Edit: Ok, I didn't do a very good job of detailing the source of my confusion.
The way Skiena explains computing the minimum edit distance m(i,j) of the first i characters of a string s and the first j characters of a string t based on already having computed solutions to the subproblems is as follows. m(i,j) will be the minimum of the following 3 possibilities:
opt[MATCH] = m[i-1][j-1].cost + match(s[i],t[j]);
opt[INSERT] = m[i][j-1].cost + indel(t[j]);
opt[DELETE] = m[i-1][j].cost + indel(s[i]);
The way I understand it the 3 operations are all operations on the string s. An INSERT means you have to insert a character at the end of string s to get the minimum edit distance. A DELETE means you have to delete the character at the end of string s to get the minimum edit distance.
Given s = "SU" and t = "SATU" INSERT and DELETE would be as follows:
Insert:
SU_
SATU
Delete:
SU
SATU_
My confusion was that an INSERT into s is the same as a DELETION from t. I'm probably confused on something basic but it's not intuitive to me yet.
Edit 2: I think this link kind of clarifies my confusion but I'd love an explanation given my specific questions above.
They aren't the same thing any more than < and > are the same thing. There is of course a sort of duality and you are correct to point it out. a < b if and only if b > a so if you have a good algorithm to test for b > a then it makes sense to use it when you need to test if a < b.
It is much easier to directly test if s can be obtained from t by deletion rather than to directly test if t can be obtained from s by insertion. It would be silly to randomly insert letters to s and see if you get t. I can't imagine that any implementation of edit-distance actually does that. Still, it doesn't mean that you can't distinguish between insertion and deletion.
More abstractly. There is a relation, R on any set of strings defined by
s R t <=> t can be obtained from s by insertion
deletion is the inverse relation. Closely related, but not the same.

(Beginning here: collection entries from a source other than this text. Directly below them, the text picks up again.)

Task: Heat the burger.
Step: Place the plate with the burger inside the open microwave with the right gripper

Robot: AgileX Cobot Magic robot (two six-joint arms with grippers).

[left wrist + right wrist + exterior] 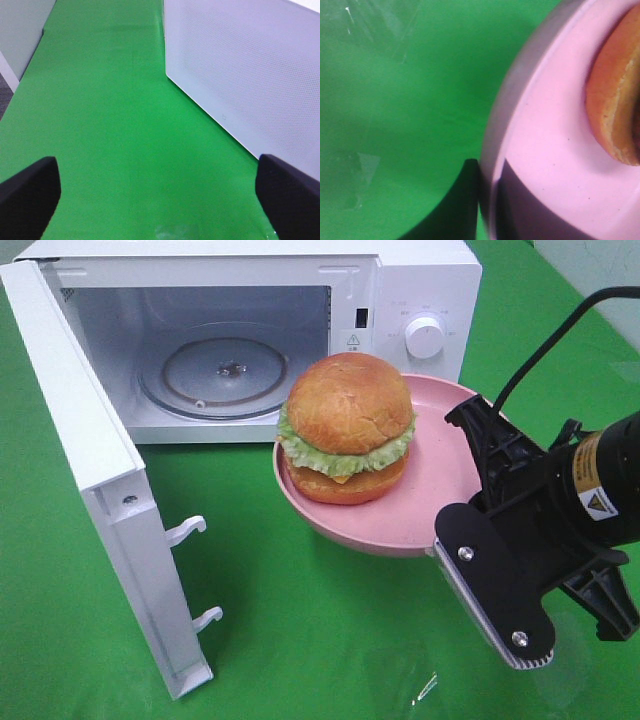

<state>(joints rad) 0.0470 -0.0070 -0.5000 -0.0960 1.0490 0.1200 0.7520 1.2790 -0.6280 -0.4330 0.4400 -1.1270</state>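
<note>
Right jaws pinch the smooth pink plate [440, 480] (glossy round burger [348, 425] aboard)

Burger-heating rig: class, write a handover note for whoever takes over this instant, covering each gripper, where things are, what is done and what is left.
Left gripper: jaws wide open, empty, over the green cloth beside the microwave door.
Right gripper: jaws shut on the rim of the pink plate.
Burger sits on that plate, in front of the open microwave; its turntable is bare.
Done: door open, plate gripped.
Left: slide the plate in, release, close the door, probably turn the dial.
</note>
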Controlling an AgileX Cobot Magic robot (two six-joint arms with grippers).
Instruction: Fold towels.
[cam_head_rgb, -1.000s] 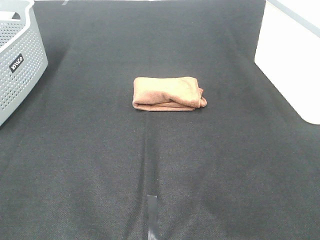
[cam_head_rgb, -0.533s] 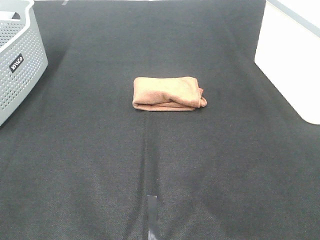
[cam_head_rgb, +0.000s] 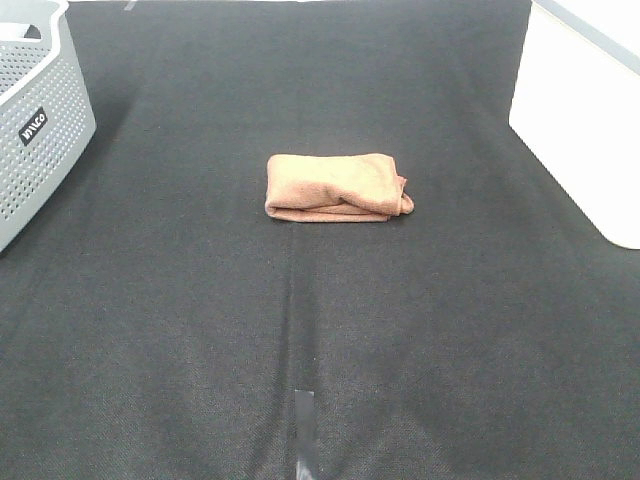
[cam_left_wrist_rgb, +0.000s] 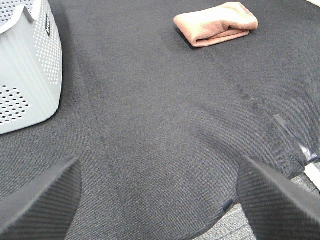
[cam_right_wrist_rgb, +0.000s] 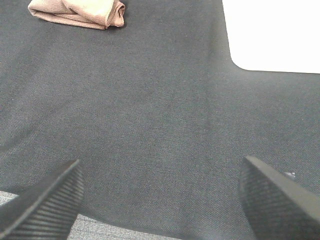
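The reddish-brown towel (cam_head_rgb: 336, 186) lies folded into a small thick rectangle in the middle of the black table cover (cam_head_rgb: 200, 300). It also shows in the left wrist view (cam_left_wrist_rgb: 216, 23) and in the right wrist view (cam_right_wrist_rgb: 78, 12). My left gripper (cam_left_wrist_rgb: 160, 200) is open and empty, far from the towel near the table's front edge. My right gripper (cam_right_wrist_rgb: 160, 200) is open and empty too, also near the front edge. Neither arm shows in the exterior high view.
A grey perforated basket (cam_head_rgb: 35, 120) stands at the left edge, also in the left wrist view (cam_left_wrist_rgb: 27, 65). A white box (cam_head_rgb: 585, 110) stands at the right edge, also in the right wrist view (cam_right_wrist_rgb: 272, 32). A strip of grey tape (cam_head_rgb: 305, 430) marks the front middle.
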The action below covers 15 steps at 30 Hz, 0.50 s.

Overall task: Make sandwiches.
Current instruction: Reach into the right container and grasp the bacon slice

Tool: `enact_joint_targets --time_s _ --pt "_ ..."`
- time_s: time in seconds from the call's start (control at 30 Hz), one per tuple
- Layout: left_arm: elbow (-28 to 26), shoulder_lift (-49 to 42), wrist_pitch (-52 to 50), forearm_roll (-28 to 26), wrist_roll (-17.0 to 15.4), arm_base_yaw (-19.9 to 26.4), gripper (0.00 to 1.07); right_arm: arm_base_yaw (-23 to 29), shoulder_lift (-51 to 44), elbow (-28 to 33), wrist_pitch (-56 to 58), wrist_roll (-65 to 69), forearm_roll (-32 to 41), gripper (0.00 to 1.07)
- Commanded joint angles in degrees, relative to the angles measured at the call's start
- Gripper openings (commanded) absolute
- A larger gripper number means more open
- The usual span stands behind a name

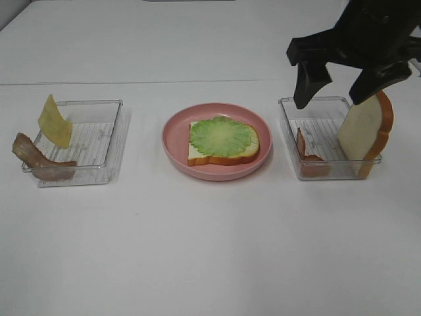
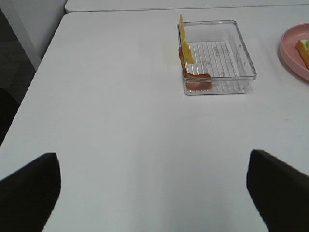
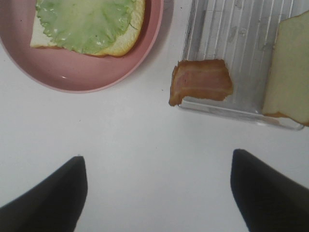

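R gripper (image 1: 331, 99) hangs tips-down over R tray (image 1: 285, 125), jaws wide, empty; L gripper (image 2: 154, 193) over desk (image 2: 120, 121), jaws fully apart, empty.

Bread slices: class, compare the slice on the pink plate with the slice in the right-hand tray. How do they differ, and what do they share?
The plate slice lies flat; the tray slice stands tilted on edge in the clear tray. The plate slice carries a lettuce leaf; the tray slice is bare. Both show white crumb with an orange-brown crust.
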Motion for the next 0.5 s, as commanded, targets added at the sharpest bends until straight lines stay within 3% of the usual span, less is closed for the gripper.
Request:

The problem of edit distance can be restated as a problem of converting the source string into target string with minimum number of operations (including insertion, deletion and replacement of a single character).
Thus, in the process of converting a source string into a target string, if inserting a character from target string or deleting a character from the source string or replacing a character in the source string with a character from the target string yields the same (minimum) edit distance, then, well, all the operations can be said to be equivalent. In other words, it does not matter how you arrive at the target string as long as you have done minimum number of edits.
This is realized by looking at how the cost matrix is calculated. Consider a simpler problem where source = AT (represented vertically) and target = TA (represented horizontally). The matrix is then constructed as (coming from west, northwest, north in that order):
| ε | T | A |
| | | |
ε | 0 | 1 | 2 |
| | | |
A | 1 | min(2, 1, 2) = 1 | min(2, 1, 3) = 1 |
| | | |
T | 2 | min(3, 1, 3) = 1 | min(2, 2, 2) = 2 |
The idea of filling this matrix is:
If we moved east, we insert the current target string character.
If we moved south, we delete the current source string character.
If we moved southeast, we replace the current source character with current target character.
If all or any two of these impart the same cost in terms of editing, then they can be said to be equivalent and you can break the ties arbitrarily.
One of the first experiences with this comes when we find c(2, 2) in the cost matrix (c(0, 0) through c(0, 2) -- minimum costs of converting an empty string to "T", "TA" respectively, and c(0, 0) to c(2,0) -- costs of converting "A", "AT" respectively to empty string are clear).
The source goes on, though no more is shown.